__Exercise details__
Search the listing below for the word "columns" and copy each line that holds it.

__Given material__

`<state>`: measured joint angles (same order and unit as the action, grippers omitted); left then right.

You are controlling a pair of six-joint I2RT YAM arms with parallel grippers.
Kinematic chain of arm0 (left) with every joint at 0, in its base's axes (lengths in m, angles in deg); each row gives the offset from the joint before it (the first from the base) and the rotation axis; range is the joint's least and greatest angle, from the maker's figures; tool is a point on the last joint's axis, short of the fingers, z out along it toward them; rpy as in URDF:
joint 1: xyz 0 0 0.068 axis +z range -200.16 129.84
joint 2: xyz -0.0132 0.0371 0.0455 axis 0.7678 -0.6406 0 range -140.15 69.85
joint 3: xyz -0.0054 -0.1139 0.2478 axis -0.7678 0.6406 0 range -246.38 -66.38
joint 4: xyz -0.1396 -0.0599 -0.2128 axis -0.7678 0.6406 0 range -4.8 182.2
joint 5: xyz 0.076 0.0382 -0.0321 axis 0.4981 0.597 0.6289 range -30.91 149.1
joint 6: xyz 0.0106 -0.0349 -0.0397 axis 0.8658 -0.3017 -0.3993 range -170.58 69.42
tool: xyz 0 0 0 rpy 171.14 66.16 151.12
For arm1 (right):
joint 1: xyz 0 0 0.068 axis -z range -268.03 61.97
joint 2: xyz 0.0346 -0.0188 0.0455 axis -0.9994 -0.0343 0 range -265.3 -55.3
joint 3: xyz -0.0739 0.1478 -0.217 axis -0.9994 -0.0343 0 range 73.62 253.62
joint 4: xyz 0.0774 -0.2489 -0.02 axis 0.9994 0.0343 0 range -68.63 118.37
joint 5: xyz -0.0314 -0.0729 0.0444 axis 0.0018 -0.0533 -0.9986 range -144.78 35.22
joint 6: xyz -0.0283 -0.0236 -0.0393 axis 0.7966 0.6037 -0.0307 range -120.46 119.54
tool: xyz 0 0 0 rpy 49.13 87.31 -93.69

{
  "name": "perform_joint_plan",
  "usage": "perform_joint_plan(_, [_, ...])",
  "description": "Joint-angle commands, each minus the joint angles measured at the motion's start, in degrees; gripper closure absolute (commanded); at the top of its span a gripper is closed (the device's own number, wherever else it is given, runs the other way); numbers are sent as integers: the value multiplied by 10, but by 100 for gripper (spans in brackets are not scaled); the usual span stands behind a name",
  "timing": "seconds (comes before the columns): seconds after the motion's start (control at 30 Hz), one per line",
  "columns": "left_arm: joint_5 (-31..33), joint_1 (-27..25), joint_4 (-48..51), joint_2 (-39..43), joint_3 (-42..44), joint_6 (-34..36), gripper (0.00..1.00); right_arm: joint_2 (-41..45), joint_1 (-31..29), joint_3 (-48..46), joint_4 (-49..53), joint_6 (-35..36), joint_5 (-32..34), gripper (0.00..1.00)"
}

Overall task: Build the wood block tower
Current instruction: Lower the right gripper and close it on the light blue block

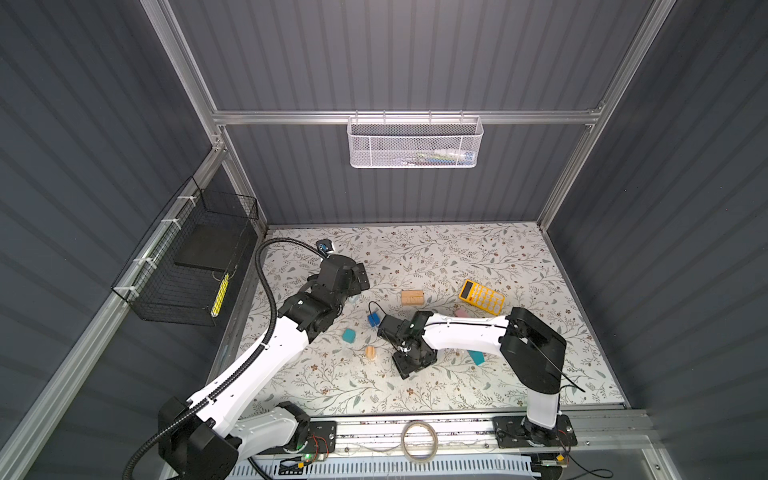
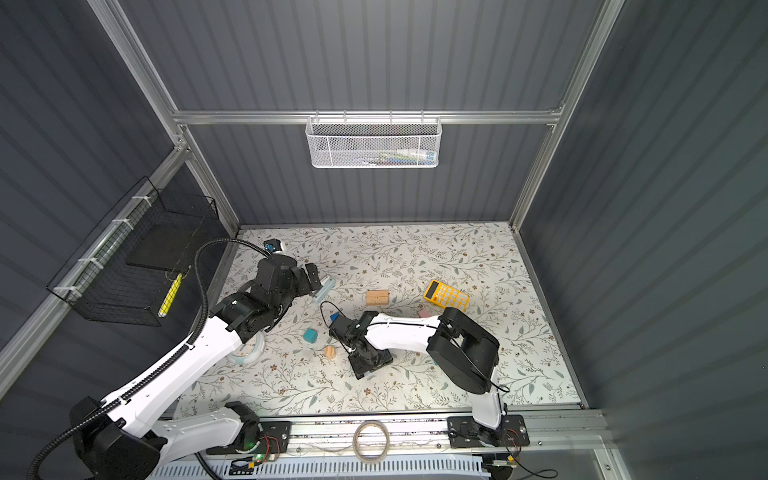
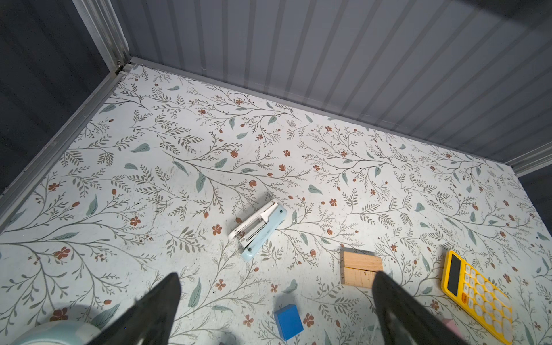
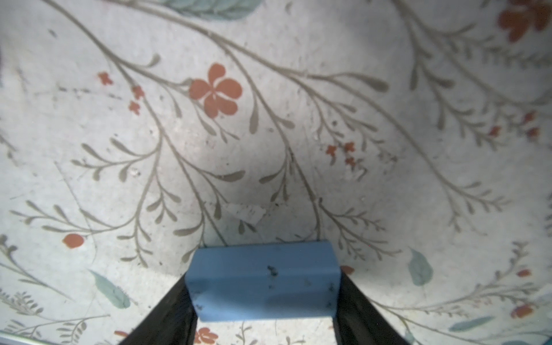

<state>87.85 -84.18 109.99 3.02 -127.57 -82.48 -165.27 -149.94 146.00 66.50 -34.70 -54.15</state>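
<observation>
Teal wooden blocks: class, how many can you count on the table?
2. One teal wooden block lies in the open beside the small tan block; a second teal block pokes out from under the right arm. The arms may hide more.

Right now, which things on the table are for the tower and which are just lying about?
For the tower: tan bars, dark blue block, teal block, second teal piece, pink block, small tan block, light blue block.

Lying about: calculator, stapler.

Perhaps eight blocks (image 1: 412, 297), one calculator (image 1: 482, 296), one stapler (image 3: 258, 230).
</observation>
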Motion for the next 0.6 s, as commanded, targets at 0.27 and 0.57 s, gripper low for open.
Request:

__Output for this exercise__
  "timing": "seconds (comes before the columns): seconds after the motion's start (control at 30 Hz), one per line",
  "columns": "left_arm: joint_5 (-31..33), joint_1 (-27..25), joint_4 (-48..51), joint_2 (-39..43), joint_3 (-42..44), joint_6 (-34..36), gripper (0.00..1.00); right_arm: joint_2 (-41..45), joint_1 (-31..29), joint_3 (-48..46), joint_4 (-49..53), joint_6 (-35..36), joint_5 (-32..34), gripper (0.00..1.00)"

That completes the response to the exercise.